> What to work on
Your answer must be every line of the data that holds the string "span".

*** Opening Information shown ***

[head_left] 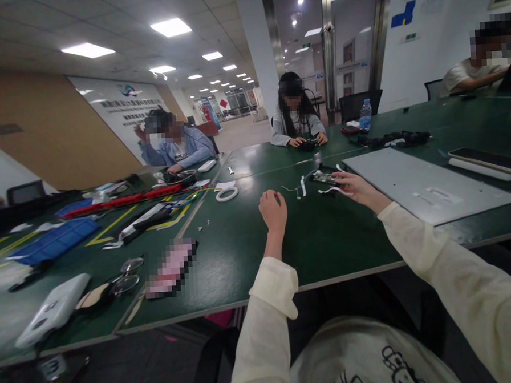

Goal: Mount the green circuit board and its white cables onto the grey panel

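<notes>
My left hand (273,209) is curled into a loose fist above the dark green table (250,249), with nothing visible in it. My right hand (356,187) reaches further out, fingers stretched over a small dark gadget (324,179) with white strips (331,190) lying around it; the fingertips touch or nearly touch these. A short white strip (302,185) and a thin wire lie between my hands. Both my arms wear cream sleeves.
A white tape ring (227,193) lies left of my hands and a grey board (426,185) to the right. Spectacles (127,276), a white device (51,311), a blue tray (55,241) and red bars clutter the left. Three people sit across the table; a water bottle (365,115) stands there.
</notes>
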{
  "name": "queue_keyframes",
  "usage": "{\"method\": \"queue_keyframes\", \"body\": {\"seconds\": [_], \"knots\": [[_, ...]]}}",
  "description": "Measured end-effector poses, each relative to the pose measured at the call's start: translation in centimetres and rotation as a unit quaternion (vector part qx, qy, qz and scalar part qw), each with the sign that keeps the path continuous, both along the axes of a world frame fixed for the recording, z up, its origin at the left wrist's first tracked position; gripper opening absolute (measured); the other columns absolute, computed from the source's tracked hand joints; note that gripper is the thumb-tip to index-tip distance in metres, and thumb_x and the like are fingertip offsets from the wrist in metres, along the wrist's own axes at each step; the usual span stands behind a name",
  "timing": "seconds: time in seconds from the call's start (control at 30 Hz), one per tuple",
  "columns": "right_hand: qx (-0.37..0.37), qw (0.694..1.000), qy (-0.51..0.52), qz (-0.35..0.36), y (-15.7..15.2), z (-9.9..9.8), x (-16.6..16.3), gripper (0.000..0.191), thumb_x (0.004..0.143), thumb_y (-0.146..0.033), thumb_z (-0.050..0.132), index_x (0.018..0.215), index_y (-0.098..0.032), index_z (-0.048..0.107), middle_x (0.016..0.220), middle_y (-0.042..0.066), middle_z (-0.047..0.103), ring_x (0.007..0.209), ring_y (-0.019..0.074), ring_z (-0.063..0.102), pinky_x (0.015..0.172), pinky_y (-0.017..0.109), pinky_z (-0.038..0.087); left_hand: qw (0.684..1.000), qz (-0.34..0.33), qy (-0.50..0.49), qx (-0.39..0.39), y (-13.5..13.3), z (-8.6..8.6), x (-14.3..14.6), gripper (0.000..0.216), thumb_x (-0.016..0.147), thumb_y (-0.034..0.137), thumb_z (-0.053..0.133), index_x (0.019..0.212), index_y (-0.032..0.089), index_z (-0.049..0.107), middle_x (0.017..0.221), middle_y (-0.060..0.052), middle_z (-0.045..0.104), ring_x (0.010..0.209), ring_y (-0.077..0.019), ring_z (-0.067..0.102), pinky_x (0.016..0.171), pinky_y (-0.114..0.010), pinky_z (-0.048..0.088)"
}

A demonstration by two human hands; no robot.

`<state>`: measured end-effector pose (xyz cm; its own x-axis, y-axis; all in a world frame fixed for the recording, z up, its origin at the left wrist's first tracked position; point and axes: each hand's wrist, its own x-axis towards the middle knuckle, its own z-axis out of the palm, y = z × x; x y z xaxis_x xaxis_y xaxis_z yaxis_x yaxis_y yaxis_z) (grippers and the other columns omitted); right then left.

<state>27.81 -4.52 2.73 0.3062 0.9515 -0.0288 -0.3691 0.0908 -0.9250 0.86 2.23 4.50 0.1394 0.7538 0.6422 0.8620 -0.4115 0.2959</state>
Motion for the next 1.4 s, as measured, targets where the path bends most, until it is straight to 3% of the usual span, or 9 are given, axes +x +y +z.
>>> {"method": "queue_keyframes", "body": {"seconds": [0.2,0.33,0.47,0.53,0.67,0.73,0.93,1.17,1.4], "knots": [[-0.032,0.983,-0.142,0.113,-0.6,-1.2,-4.0,0.035,0.077,-0.017,0.07,0.112,-0.018,0.066,0.098,0.006,0.07,0.073,0.0104,0.065,0.06,0.017,0.052,0.996,-0.087,0.026,0.016,0.0,-0.7,0.6,0.024,0.096,0.025,0.041,0.115,0.016,0.053,0.116,-0.013,0.058,0.109,-0.0238,0.053,0.092,-0.035,0.043],[-0.054,0.952,-0.293,0.068,-0.5,-2.2,-3.6,0.032,0.081,-0.024,0.068,0.112,-0.017,0.066,0.099,0.006,0.071,0.076,0.0139,0.067,0.063,0.022,0.055,0.98,-0.16,0.112,-0.043,0.1,-1.7,0.9,0.03,0.095,0.024,0.042,0.122,0.017,0.053,0.124,-0.011,0.058,0.116,-0.0238,0.051,0.098,-0.037,0.043],[-0.043,0.879,-0.474,-0.001,-0.1,-2.6,-1.8,0.024,0.086,-0.03,0.061,0.105,-0.018,0.069,0.085,0.006,0.072,0.069,0.0159,0.068,0.066,0.025,0.055,0.953,-0.218,0.184,-0.107,0.0,-2.2,0.7,0.034,0.096,0.024,0.04,0.127,0.022,0.054,0.13,-0.009,0.057,0.125,-0.0234,0.048,0.105,-0.041,0.039],[-0.04,0.844,-0.532,-0.043,0.1,-2.7,-0.8,0.022,0.088,-0.032,0.058,0.099,-0.019,0.071,0.083,0.005,0.073,0.072,0.0164,0.069,0.07,0.026,0.054,0.952,-0.204,0.198,-0.116,0.0,-2.3,0.5,0.036,0.096,0.024,0.04,0.129,0.023,0.052,0.136,-0.008,0.054,0.128,-0.0243,0.045,0.107,-0.044,0.037],[-0.042,0.812,-0.575,-0.088,0.3,-2.9,0.7,0.021,0.088,-0.029,0.055,0.097,-0.02,0.072,0.091,0.004,0.074,0.084,0.0179,0.07,0.077,0.027,0.052,0.976,-0.098,0.167,-0.104,0.0,-2.1,0.3,0.046,0.093,0.025,0.047,0.138,0.023,0.043,0.147,-0.012,0.041,0.132,-0.0267,0.042,0.105,-0.042,0.039],[-0.046,0.798,-0.593,-0.094,0.4,-3.0,1.0,0.02,0.086,-0.026,0.056,0.095,-0.02,0.073,0.093,0.004,0.074,0.088,0.0186,0.069,0.081,0.028,0.051,0.978,-0.06,0.156,-0.127,0.2,-2.1,0.2,0.045,0.092,0.029,0.049,0.136,0.021,0.044,0.139,-0.014,0.048,0.125,-0.0273,0.048,0.101,-0.041,0.042],[-0.018,0.8,-0.597,-0.055,0.6,-3.6,0.7,0.023,0.088,-0.025,0.057,0.105,-0.02,0.071,0.102,0.006,0.072,0.095,0.0187,0.067,0.088,0.029,0.05,0.974,-0.044,0.16,-0.152,0.7,-2.2,-0.2,0.024,0.091,0.029,0.05,0.112,0.02,0.058,0.114,-0.011,0.062,0.109,-0.0268,0.057,0.088,-0.038,0.046],[0.007,0.804,-0.595,-0.014,0.9,-4.2,0.5,0.023,0.088,-0.023,0.057,0.106,-0.017,0.07,0.106,0.008,0.07,0.096,0.0192,0.066,0.09,0.03,0.05,0.981,-0.026,0.111,-0.159,1.4,-2.3,-0.4,0.026,0.088,0.014,0.048,0.111,0.02,0.06,0.109,-0.011,0.065,0.101,-0.0206,0.06,0.084,-0.03,0.045],[0.001,0.803,-0.595,-0.036,1.2,-4.7,0.3,0.033,0.084,-0.022,0.063,0.115,-0.015,0.066,0.117,0.012,0.065,0.098,0.0201,0.065,0.09,0.031,0.049,0.98,-0.044,0.097,-0.167,1.8,-2.6,-0.2,0.018,0.089,0.02,0.051,0.104,0.018,0.063,0.104,-0.009,0.065,0.096,-0.0185,0.061,0.082,-0.027,0.046]]}}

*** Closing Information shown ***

> Reply
  "description": "Measured end-effector poses, each relative to the pose measured at the call's start: translation in centimetres and rotation as a unit quaternion (vector part qx, qy, qz and scalar part qw), each with the sign that keeps the path continuous, both along the axes of a world frame fixed for the recording, z up, its origin at the left wrist's first tracked position; gripper opening absolute (measured); the other columns absolute, computed from the source's tracked hand joints; note that gripper is the thumb-tip to index-tip distance in metres, and thumb_x and the like are fingertip offsets from the wrist in metres, along the wrist's own axes at each step; the usual span stands behind a name",
Motion for the next 1.4 s, as measured, targets where the path bends most, until it is straight to 3% of the usual span, or 9 are given, axes +x +y +z.

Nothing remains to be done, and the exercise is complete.